## EXERCISE OBJECTIVE
Leaving the pictures aside, return all of the data below exactly.
══ DATASET EXTRACT
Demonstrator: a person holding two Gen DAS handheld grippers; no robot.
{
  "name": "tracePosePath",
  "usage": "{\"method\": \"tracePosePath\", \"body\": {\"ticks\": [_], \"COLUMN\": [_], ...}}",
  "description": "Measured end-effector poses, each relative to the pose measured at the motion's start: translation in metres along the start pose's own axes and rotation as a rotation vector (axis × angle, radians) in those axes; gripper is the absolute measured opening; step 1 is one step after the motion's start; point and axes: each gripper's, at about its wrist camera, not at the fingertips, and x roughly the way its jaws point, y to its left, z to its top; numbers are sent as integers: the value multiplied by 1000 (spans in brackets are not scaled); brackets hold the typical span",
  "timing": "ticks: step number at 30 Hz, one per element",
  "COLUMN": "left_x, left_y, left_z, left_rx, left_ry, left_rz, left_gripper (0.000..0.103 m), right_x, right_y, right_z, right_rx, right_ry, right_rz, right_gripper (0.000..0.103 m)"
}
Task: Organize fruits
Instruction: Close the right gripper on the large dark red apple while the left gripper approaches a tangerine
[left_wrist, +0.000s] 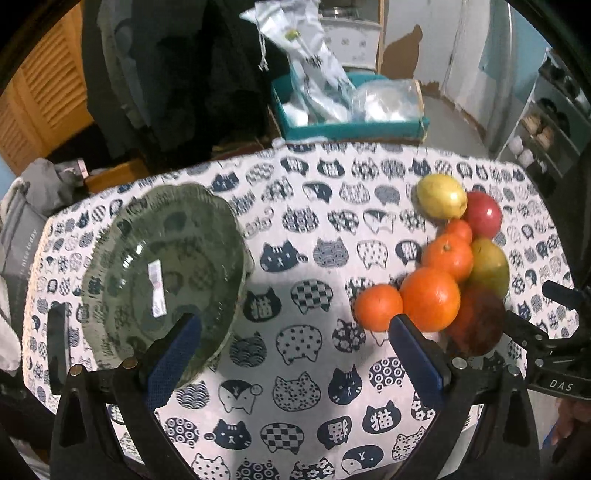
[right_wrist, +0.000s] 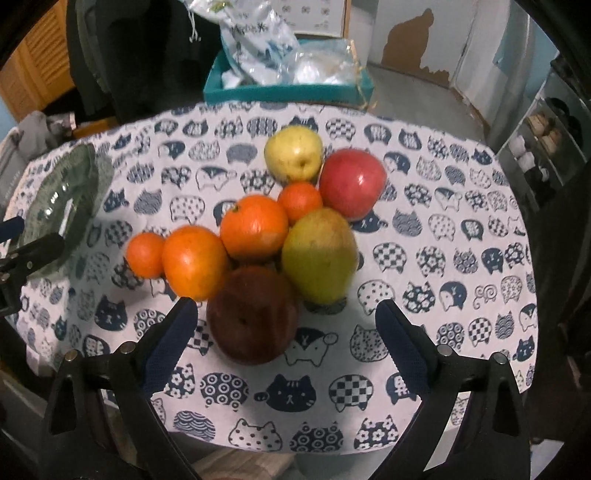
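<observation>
**Approach: first fruit pick, bowl on the left**

Bowl (left_wrist: 162, 273) sits on the left of the cat-print tablecloth (left_wrist: 314, 406), green glass, nothing in it, a label stuck inside. Left gripper (left_wrist: 295, 354) hangs just in front of its near-right rim, jaws wide apart, nothing between them. Judgement: keep that one clear of the rim, or use it to steady the bowl; glass on cloth may slide.

Fruit pile is right of centre, well apart from the bowl, all pieces touching. From the left: small orange (right_wrist: 145, 254), bigger orange (right_wrist: 194, 262), another orange (right_wrist: 253, 227), dark red fruit (right_wrist: 253, 314) nearest, mango (right_wrist: 319, 254), with a small tangerine (right_wrist: 300, 201), pear (right_wrist: 294, 153) and red apple (right_wrist: 352, 182) on the far side.

Right gripper (right_wrist: 286, 325) is above the near edge of the pile, jaws almost fully open and holding nothing, the dark red fruit lined up between the fingers.

Judgement: take that one first. It's the nearest and free on its near side. Centre it, come straight down, close on its widest part. Watch the left finger (right_wrist: 173, 332): it's close to the bigger orange and could nudge it. Round fruit will roll, so lift slowly.
</observation>
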Motion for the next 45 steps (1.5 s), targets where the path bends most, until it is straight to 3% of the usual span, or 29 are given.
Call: {"method": "tracePosePath", "body": {"ticks": [13, 17, 25, 28, 32, 36, 45], "left_x": [29, 33, 46, 49, 54, 65, 81], "left_y": [-10, -11, -25, -32, -43, -47, -53], "left_z": [-9, -9, -6, -3, 1, 1, 0], "left_rx": [27, 32, 60, 72, 122, 121, 144], "left_ry": [65, 69, 85, 81, 77, 109, 132], "left_rz": [4, -3, -41, -71, -54, -87, -131], "left_gripper": [102, 102, 102, 102, 102, 91, 85], "right_x": [45, 55, 72, 71, 60, 42, 17], "right_y": [15, 22, 19, 16, 5, -7, -49], "right_z": [-9, -7, -6, -8, -13, -14, -12], "right_rx": [-14, -15, -6, -4, 26, 39, 126], "right_ry": [101, 115, 148, 140, 128, 90, 31], "right_rz": [27, 31, 58, 72, 104, 108, 84], "right_gripper": [96, 85, 72, 71, 71, 71, 71]}}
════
## SOLVED PROBLEM
Demonstrator: a person holding two Gen DAS handheld grippers; no robot.
{
  "name": "tracePosePath",
  "usage": "{\"method\": \"tracePosePath\", \"body\": {\"ticks\": [_], \"COLUMN\": [_], ...}}",
  "description": "Measured end-effector poses, each relative to the pose measured at the motion's start: translation in metres along the start pose's own axes and rotation as a rotation vector (axis × angle, radians) in those axes; gripper is the absolute measured opening; step 1 is one step after the motion's start; point and axes: each gripper's, at about its wrist camera, not at the fingertips, and x roughly the way its jaws point, y to its left, z to its top; numbers are sent as integers: the value multiplied by 1000 (spans in brackets are not scaled); brackets hold the typical span",
  "timing": "ticks: step number at 30 Hz, one per element",
  "COLUMN": "left_x, left_y, left_z, left_rx, left_ry, left_rz, left_gripper (0.000..0.103 m), right_x, right_y, right_z, right_rx, right_ry, right_rz, right_gripper (0.000..0.103 m)"
}
Task: Organize fruits
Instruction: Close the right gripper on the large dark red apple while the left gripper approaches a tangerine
[left_wrist, +0.000s] 
[right_wrist, +0.000s] 
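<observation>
**Approach: first fruit pick, bowl on the left**

Bowl (left_wrist: 162, 273) sits on the left of the cat-print tablecloth (left_wrist: 314, 406), green glass, nothing in it, a label stuck inside. Left gripper (left_wrist: 295, 354) hangs just in front of its near-right rim, jaws wide apart, nothing between them. Judgement: keep that one clear of the rim, or use it to steady the bowl; glass on cloth may slide.

Fruit pile is right of centre, well apart from the bowl, all pieces touching. From the left: small orange (right_wrist: 145, 254), bigger orange (right_wrist: 194, 262), another orange (right_wrist: 253, 227), dark red fruit (right_wrist: 253, 314) nearest, mango (right_wrist: 319, 254), with a small tangerine (right_wrist: 300, 201), pear (right_wrist: 294, 153) and red apple (right_wrist: 352, 182) on the far side.

Right gripper (right_wrist: 286, 325) is above the near edge of the pile, jaws almost fully open and holding nothing, the dark red fruit lined up between the fingers.

Judgement: take that one first. It's the nearest and free on its near side. Centre it, come straight down, close on its widest part. Watch the left finger (right_wrist: 173, 332): it's close to the bigger orange and could nudge it. Round fruit will roll, so lift slowly.
</observation>
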Motion for the next 45 steps (1.5 s), targets where the path bends most, until it is straight to 3% of the usual span, or 29 are given.
Call: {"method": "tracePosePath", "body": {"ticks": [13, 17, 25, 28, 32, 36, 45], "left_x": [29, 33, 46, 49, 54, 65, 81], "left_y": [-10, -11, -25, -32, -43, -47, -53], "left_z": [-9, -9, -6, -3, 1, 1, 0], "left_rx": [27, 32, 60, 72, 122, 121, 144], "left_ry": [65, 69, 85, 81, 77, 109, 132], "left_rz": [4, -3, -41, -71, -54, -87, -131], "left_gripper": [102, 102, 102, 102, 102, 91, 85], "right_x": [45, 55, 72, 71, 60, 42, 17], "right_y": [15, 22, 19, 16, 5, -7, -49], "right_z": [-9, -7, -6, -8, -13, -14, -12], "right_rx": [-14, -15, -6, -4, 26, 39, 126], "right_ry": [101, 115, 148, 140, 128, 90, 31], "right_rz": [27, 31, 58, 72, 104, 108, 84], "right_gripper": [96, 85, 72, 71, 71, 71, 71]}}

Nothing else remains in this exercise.